As a potential antioxidant agent, molecular hydrogen has a number of advantages. First, it selectively reduces •OH and ONOO– but does not affect physiological reactive oxygen species (ROS) which function as signaling molecules and regulate apoptosis, cell proliferation, and differentiation. Second, hydrogen has not been reported to be toxic at effective dosages, and overdosing is unlikely because excess hydrogen is expired via the lungs. Thirdly, hydrogen can diffuse extremely rapidly into tissue and is likely to reach important target subcellular compartments. Finally, the production of hydrogen is not expensive compared with most other drugs.
Although the protective effects of molecular hydrogen have been reported in many kinds of brain disorders, the mechanism to explain the neuroprotective effects of hydrogen is limited to its antioxidant property [6,8,10]. A possible cause for the neuroprotective effect of hydrogen may be related to its high diffusibility.
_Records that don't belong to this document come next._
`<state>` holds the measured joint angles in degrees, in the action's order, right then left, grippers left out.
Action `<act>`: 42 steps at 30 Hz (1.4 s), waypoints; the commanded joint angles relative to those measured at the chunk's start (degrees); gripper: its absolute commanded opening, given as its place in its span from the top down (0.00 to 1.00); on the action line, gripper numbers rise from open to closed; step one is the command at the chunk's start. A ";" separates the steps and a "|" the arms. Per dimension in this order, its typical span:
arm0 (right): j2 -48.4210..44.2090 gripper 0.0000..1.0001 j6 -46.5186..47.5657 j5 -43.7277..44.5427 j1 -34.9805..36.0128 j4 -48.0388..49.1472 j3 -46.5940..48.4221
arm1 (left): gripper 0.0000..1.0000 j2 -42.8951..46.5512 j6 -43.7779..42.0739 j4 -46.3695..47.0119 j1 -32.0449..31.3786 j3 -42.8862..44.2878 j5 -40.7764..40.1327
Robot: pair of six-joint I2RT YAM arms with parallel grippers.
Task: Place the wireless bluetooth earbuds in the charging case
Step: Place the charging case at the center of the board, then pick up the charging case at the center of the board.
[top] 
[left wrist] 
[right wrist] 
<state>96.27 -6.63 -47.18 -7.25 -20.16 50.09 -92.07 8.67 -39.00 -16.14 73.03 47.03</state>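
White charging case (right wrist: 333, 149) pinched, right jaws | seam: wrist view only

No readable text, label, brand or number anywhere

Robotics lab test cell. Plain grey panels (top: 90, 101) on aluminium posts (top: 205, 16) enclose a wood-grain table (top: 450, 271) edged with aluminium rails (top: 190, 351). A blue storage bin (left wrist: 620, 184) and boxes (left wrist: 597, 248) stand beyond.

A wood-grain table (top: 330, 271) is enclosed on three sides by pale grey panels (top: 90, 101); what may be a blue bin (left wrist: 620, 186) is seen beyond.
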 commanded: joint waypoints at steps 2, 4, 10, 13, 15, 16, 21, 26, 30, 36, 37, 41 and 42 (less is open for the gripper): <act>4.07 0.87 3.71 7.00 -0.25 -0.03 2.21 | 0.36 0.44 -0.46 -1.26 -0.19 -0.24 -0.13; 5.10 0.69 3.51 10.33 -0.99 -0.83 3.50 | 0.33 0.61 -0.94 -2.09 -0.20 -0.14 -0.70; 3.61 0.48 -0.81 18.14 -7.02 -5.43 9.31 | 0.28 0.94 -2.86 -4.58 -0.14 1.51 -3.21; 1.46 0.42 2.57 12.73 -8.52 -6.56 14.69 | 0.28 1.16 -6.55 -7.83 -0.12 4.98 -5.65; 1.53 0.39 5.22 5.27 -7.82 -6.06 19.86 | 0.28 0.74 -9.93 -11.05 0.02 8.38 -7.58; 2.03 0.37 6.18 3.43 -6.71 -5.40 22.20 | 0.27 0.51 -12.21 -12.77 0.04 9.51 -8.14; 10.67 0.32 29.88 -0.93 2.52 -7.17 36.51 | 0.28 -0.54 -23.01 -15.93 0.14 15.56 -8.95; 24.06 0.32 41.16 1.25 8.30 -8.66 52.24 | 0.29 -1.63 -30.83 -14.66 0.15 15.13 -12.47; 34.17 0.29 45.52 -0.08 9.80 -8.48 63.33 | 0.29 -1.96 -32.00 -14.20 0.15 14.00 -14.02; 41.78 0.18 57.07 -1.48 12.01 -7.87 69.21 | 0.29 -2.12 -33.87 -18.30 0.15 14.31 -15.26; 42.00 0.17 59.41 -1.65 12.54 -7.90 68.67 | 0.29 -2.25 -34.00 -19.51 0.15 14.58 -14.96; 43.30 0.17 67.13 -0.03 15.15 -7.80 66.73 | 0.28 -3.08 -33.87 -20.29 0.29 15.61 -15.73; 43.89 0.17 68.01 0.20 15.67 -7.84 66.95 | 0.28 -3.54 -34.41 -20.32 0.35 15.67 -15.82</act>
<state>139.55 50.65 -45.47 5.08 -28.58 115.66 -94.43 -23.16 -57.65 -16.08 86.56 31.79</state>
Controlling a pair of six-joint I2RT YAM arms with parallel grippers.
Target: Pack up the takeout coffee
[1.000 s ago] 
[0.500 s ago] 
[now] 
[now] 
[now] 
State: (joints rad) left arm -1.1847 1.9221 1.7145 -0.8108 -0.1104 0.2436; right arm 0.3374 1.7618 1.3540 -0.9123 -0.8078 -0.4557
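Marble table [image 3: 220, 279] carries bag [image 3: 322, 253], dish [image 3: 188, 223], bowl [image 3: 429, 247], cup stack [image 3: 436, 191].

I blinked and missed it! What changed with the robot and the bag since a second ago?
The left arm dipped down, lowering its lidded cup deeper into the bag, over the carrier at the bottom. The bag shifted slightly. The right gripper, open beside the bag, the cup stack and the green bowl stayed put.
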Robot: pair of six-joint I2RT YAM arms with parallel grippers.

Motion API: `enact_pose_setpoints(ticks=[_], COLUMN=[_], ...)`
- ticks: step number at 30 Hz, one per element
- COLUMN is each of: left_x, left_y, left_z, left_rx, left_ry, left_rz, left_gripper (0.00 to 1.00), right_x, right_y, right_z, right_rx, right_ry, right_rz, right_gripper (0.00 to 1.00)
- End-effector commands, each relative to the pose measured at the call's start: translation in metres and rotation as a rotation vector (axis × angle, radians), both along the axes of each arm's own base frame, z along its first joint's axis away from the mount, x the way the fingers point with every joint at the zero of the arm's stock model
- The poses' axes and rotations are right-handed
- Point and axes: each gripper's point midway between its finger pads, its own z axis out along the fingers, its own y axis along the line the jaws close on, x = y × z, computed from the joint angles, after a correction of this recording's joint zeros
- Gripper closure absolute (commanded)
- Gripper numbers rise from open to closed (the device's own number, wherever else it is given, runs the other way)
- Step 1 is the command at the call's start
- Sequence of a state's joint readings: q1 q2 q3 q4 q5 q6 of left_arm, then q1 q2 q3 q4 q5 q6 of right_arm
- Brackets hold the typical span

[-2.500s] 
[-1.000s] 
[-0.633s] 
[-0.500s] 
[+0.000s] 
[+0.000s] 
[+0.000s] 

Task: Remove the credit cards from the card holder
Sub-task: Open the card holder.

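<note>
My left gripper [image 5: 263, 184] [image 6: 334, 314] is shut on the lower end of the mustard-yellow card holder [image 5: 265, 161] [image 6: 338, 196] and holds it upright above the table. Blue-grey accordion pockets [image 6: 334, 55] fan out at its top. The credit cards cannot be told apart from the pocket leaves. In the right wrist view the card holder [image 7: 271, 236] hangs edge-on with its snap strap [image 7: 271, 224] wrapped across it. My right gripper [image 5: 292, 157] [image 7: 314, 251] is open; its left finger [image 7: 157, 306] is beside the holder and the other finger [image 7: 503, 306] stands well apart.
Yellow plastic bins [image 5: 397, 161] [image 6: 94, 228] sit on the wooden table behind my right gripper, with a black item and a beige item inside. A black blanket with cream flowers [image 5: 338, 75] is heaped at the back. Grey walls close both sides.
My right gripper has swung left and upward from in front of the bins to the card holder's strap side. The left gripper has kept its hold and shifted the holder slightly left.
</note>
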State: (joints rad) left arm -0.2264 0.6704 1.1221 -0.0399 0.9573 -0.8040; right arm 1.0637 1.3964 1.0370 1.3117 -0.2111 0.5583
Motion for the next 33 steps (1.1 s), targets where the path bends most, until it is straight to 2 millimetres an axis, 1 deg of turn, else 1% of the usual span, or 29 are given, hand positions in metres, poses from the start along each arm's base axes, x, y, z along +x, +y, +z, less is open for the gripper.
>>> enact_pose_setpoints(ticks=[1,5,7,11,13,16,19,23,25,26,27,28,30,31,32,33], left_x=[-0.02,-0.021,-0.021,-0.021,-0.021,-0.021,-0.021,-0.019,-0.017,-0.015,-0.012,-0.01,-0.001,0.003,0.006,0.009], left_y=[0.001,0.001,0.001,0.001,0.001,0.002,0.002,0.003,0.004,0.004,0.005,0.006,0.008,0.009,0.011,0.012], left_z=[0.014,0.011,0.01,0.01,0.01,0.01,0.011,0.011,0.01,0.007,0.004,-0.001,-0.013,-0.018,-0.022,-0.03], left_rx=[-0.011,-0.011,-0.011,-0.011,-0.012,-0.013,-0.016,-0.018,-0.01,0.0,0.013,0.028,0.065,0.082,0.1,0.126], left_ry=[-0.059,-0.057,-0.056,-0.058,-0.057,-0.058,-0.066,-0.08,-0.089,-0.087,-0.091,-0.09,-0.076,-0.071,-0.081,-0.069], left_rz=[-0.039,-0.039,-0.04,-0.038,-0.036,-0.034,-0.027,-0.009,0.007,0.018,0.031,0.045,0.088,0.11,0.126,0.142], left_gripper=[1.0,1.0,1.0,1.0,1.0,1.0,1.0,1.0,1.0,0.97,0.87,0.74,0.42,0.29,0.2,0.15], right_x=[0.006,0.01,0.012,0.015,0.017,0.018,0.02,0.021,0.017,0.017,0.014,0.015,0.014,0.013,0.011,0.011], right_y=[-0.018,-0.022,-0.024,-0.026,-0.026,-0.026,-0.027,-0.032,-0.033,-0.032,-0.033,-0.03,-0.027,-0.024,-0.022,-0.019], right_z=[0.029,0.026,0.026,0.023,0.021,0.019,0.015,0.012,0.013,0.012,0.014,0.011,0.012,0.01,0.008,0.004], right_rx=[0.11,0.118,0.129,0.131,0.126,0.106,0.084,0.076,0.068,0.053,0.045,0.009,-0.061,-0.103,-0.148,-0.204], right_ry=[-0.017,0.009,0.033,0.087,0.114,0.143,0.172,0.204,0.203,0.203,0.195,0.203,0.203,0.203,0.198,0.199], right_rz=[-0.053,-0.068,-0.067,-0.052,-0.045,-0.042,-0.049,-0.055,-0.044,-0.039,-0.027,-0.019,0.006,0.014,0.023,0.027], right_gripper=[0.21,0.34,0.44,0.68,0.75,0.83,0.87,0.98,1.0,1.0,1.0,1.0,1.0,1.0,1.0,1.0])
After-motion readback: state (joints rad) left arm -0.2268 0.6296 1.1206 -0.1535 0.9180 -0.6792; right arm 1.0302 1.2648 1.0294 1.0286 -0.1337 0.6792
Hydrogen molecules can readily cross the blood-brain barrier and penetrate biomembranes smoothly to diffuse into the cytosol, nucleus and mitochondria. This is particularly important, as mitochondria is the major source of ROS and notoriously difficult to target. The protective effect of molecular hydrogen on the mitochondria have also been found in our study. However, the detailed mechanism underlying the protective effect of molecular hydrogen on the mitochondria remains unknown. Several reports have demonstrated an effect on the regulation of gene expression and protein-phosphorylation, however, the transcriptional factors and kinases involved in the effects of molecuar hydrogen have not been identified. Recently, our study defines a novel mechanism of biological activity of hydrogen by directly increase the AChE activity, which indicates the possibility of the direct interaction between hydrogen and other enzyme molecules [9]. We believed that once more targets interacting directly with molecular hydrogen be found, the mechanisms underlying the marked effects of the molecular hydrogen will be elucidated.